In August, amid the debate around the clash in scheduling between this year's WBBL and Women's T20 Challenge, ESPNcricinfo had asked Healy if she subscribes to perception of her having grown into - if unwittingly - a formidable spokesperson of the women's game.
"I am just happy to speak my mind," she would respond, smiling, but in a matter-of-fact way. "We can tend to get caught up in getting in trouble on whether we say the right thing or coping a bit of slander on Twitter when potentially having a different stand to somebody else. But if we are standing up for our game or for what it needs, and we've got support from other players as well from here living it, I think it reinforces that we are doing the right thing.
"Unfortunately for us, women within cricket, within sport, we're often sort of nervous to speak out. It's almost seen like we should be really grateful for everything we've been given, that we should be really grateful for the opportunity to play… we need people within our game to keep pushing to see women's cricket grow, not just here in this country, not just in India, but all around the world."

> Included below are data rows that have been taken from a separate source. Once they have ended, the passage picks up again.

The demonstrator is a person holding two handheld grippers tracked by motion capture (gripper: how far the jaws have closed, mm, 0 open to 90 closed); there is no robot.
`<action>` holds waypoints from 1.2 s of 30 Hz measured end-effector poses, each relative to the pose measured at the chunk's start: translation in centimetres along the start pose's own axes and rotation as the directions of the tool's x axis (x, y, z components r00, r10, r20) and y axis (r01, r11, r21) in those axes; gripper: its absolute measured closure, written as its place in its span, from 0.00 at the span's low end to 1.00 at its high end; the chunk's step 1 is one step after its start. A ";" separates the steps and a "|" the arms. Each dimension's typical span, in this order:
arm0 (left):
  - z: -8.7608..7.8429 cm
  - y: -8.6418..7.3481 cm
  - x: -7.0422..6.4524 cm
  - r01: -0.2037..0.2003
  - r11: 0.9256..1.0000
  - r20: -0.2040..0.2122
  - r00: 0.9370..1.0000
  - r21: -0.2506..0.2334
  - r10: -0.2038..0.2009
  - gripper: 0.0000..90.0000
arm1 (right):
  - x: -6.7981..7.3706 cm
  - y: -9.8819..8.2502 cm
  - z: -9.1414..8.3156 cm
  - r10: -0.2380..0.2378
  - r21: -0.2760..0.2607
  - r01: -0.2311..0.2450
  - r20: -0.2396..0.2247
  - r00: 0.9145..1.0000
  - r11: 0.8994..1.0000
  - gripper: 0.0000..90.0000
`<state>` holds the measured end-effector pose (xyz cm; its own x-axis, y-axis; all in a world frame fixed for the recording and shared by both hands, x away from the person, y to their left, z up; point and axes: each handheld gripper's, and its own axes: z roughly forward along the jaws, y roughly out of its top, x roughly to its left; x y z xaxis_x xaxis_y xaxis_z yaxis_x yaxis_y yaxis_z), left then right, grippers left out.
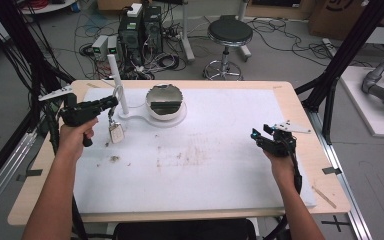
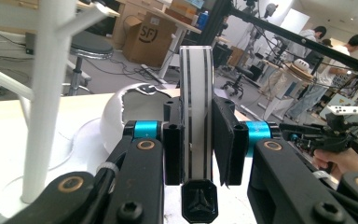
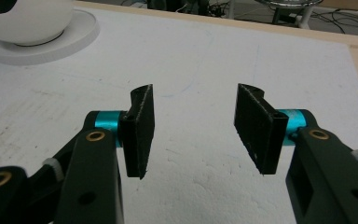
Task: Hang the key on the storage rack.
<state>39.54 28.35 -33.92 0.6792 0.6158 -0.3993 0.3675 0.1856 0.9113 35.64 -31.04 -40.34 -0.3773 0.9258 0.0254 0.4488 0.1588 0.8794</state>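
Observation:
My left gripper is shut on a white strap with black stripes, which stands upright between its pads. From the strap a pale square tag hangs down to the white mat; whether it touches I cannot tell. Just beside this gripper rises a white branched post. The post shares a flat base with a round white bowl. My right gripper is held low over the mat at the right, open, with nothing between its pads.
The wooden table shows around the mat. Crumbs and brown stains mark the mat's middle left. Black frame posts stand at both table sides. Behind the table are a stool, computer cases and floor cables.

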 end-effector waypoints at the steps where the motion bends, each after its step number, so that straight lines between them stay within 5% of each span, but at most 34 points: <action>1: -0.1 0.3 0.2 0.006 1.000 0.004 1.000 -0.004 -0.005 0.83 | 0.0 0.0 0.0 -0.003 0.001 0.003 -0.001 1.000 1.000 0.54; 17: -0.2 2.6 3.4 0.105 0.994 0.003 0.994 -0.022 -0.105 0.83 | 0.2 -0.1 0.1 -0.013 0.006 0.013 -0.005 1.000 1.000 0.54; 26: 0.4 2.4 3.9 0.132 0.991 0.039 0.991 -0.011 -0.132 0.83 | 0.3 -0.2 0.2 -0.013 0.012 0.013 -0.002 1.000 1.000 0.54; 36: 1.1 1.9 4.9 0.162 0.987 0.017 0.987 -0.017 -0.162 0.83 | 0.3 -0.2 0.3 -0.018 0.011 0.018 -0.003 1.000 1.000 0.54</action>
<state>44.31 30.90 -34.23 0.6216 0.5642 -0.5435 0.4621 0.2962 0.8359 35.67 -30.69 -40.59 -0.3879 0.9216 0.0115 0.4513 0.1790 0.8742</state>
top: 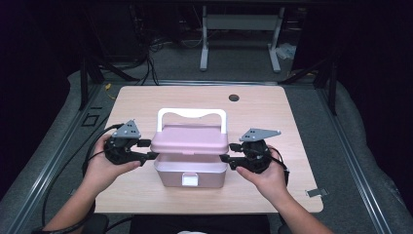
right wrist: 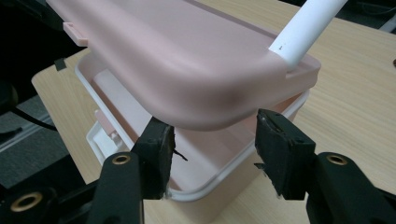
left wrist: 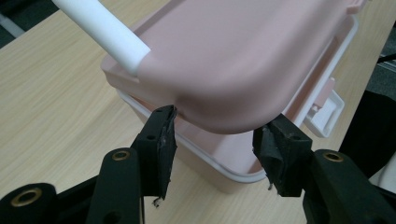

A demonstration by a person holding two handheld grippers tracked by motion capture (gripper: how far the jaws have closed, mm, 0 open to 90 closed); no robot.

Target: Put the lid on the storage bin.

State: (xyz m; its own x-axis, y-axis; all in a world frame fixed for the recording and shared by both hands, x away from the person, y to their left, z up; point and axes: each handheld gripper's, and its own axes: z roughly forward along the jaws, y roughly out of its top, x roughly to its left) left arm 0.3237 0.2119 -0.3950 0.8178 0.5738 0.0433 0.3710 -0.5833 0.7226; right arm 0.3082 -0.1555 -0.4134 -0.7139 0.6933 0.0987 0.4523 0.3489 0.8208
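So on the left side we've got the left claw (top: 148, 149) sitting at the left end of the pink lid (top: 190, 139), and in the left gripper view its jaws straddle the lid's rounded end, spread about as wide as that end. The near-side jaw's tip touches the lid's lower edge, the other sits just beside it, so honestly we can't tell if that's a real pinch or just cradling. Moving to the middle: the pink box (top: 190, 173) stands on the table (top: 146, 100), roughly centred and toward our edge, with its white latch (top: 190, 179) hanging loose on the front. The lid floats above the white rim (right wrist: 219, 179) with a clear gap all along, a bit tilted, white handle (top: 191, 114) up at the back. We can see inside the tub from the right gripper view, and what shows of it looks bare. Over on the right, the right claw (top: 229, 158) mirrors the left one: jaws either side of the lid's right end, one pad (right wrist: 159, 149) right up against the underside, the other pad (right wrist: 280, 144) very close, grip again unclear. We'd say the job is partway done: latch undone, lid clear of the base but not set anywhere. Whether it's going on or coming off we can't say; either way, what's left is landing it squarely and letting go.
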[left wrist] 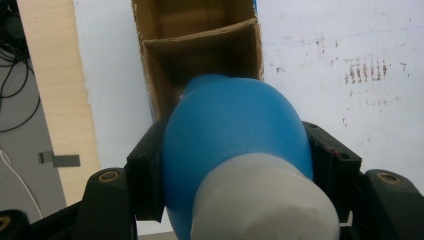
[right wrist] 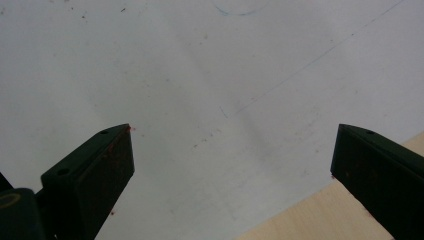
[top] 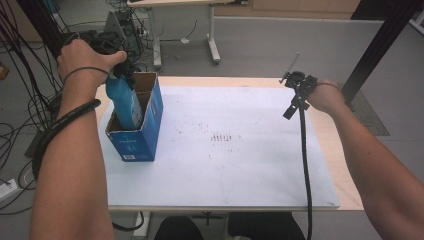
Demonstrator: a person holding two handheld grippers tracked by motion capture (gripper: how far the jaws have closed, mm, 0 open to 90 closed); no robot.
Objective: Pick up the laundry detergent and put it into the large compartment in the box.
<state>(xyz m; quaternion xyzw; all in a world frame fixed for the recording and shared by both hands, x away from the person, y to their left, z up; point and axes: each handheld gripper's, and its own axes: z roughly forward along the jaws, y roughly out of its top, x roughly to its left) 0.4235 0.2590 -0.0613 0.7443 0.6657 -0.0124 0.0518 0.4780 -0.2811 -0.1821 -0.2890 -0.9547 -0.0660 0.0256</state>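
Observation:
A blue bottle (top: pixel 126 102) with a white cap (left wrist: pixel 265 200) hangs tilted, its lower end inside a blue cardboard box (top: pixel 142 137) at the left of the table. My left gripper (top: pixel 122 72) is shut on the bottle's upper body (left wrist: pixel 235 125), one black jaw on each side. The box's brown inside (left wrist: pixel 200 45) is split by a divider, and the bottle sits in the compartment nearer the person. My right gripper (top: pixel 296 97) hovers near the table's far right edge over the white mat (right wrist: pixel 200 75). It (right wrist: pixel 232 135) is open with nothing between the jaws.
A white mat (top: pixel 225 150) covers most of the wooden table (top: pixel 345 165). The right gripper's black cable (top: pixel 304 165) trails toward the near edge. Cables (top: pixel 20 115) lie on the floor at left. Another table's legs (top: pixel 212 45) stand behind, and a black post (top: pixel 380 45) stands at right.

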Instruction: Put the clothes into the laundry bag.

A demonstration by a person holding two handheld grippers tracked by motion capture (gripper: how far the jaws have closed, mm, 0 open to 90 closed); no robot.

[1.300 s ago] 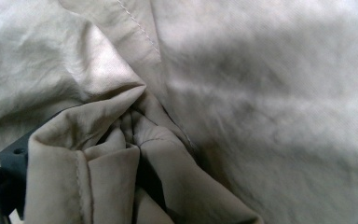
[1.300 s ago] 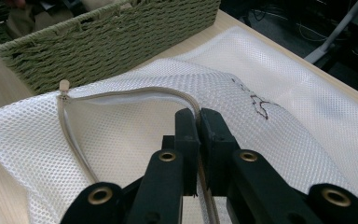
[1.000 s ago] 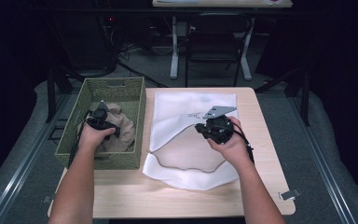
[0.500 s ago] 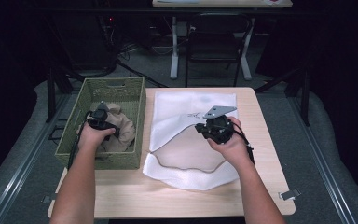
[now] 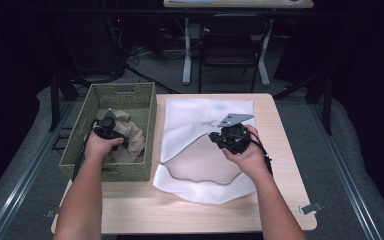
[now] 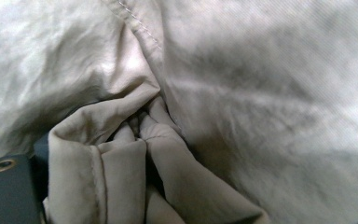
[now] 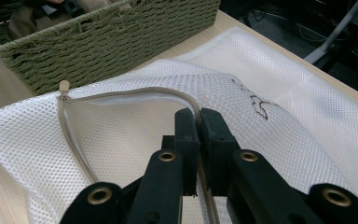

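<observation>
White mesh bag [image 5: 207, 150], beige garment [image 5: 127, 137], green wicker basket [image 5: 145, 107].

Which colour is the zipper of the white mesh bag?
Beige zipper, clearest in the right gripper view.

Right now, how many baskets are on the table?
1. The green woven basket sits at the table's left side, beside the white mesh laundry bag, with beige clothing inside it.

white mesh bag [image 5: 207, 150], woven green basket [image 5: 145, 107], matt beige cloth [image 6: 214, 93] (probably cotton).
</observation>
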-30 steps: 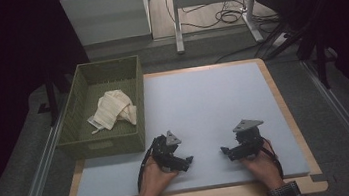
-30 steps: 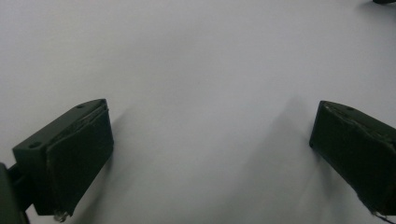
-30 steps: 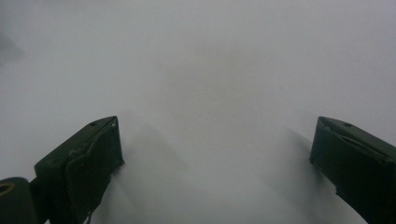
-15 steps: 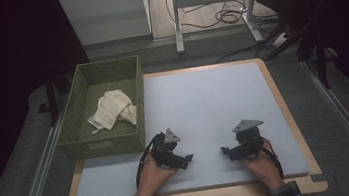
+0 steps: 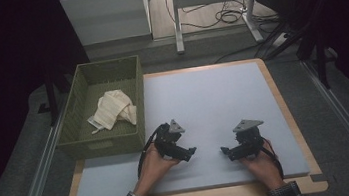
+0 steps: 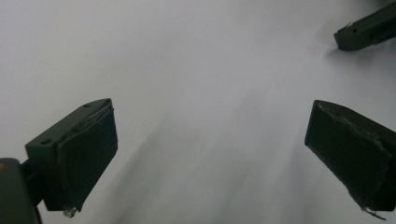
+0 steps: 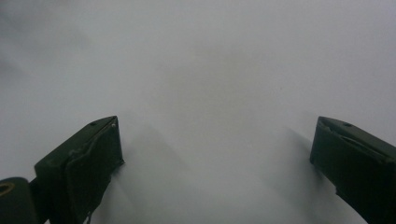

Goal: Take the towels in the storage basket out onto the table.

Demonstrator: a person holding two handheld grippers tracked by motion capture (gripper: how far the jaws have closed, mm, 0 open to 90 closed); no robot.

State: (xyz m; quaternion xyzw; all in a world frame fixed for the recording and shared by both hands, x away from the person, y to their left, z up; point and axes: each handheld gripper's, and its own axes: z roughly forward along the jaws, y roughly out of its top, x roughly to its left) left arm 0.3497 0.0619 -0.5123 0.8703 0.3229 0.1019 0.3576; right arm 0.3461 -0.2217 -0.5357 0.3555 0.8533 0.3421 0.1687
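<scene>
left tool [image 6: 208,154] wide open, empty, right tool [image 7: 217,168] likewise

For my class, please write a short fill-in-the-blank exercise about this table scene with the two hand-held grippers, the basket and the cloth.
1. The cream cloth lies inside the green ____.
2. The jaws of the left gripper and the right gripper stand ____, with nothing between them.
3. The basket stands at the table's ____ edge in the high view.
4. Both grippers rest on the pale ____.

Missing words: basket; open; left; mat
</scene>
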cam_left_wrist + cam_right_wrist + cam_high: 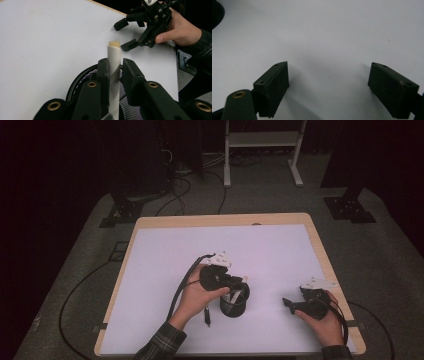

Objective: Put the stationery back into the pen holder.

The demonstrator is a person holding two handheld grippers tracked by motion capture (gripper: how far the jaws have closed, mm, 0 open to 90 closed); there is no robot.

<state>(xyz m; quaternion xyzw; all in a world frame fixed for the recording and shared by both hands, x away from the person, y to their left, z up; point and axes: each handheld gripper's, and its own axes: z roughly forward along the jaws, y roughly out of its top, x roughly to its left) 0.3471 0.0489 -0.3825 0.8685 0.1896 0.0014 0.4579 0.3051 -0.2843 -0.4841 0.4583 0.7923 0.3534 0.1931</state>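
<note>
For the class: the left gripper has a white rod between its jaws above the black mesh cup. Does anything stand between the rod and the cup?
Nothing visible does. The white rod stands upright between the left gripper's jaws, directly over the black mesh cup, its lower end already inside the rim. The right gripper waits open, off to the side.

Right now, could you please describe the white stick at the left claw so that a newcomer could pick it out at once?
Start at the white table and find the black mesh cup near its front middle. Standing up out of that cup, between the pads of the left claw, is the white stick. It is the one slim pale thing there, with a yellowish tip.
</note>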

And there's another reality for athletes of her gender to contend with. Much like Associate cricket, the women's game is yet to reach a place of security where anomalies in results are viewed solely through the lens of cricketing objectivity. Until that happens, skillful bowling displays will continue to remain buried under outright criticism of the opposition batting unit's sub-50 T20 innings total, as witnessed during the recently concluded T20 Challenge. Invariably they balloon into talk on the dearth of the "fun" quotient in watchability, often deemed by detractors of women's sport as the bedrock of the enduring allure of most men's sports.
The casualty, more often than not, is the airtime, more game time and investments by national boards that a more objective assessment among fans and casual followers of the game may have otherwise brought to women's or Associate cricket. So the limited opportunities that these two section of athletes typically get, and now in particular within the highly gendered - and problematic - matrix of sport in the time of Covid-19, make it all the more important for athletes of Healy's stature to play with pride.
So what if her team was out of the knockouts race much before her hundred on Sunday gained an air of imminence about it? It was another spectacular innings by one of the best modern-day cricketers, an ambassador of the sport she may not have wittingly set out to be. No one denies these remain challenging times, but everything must be done to ensure the game can see as much of Healy - and many others - as possible.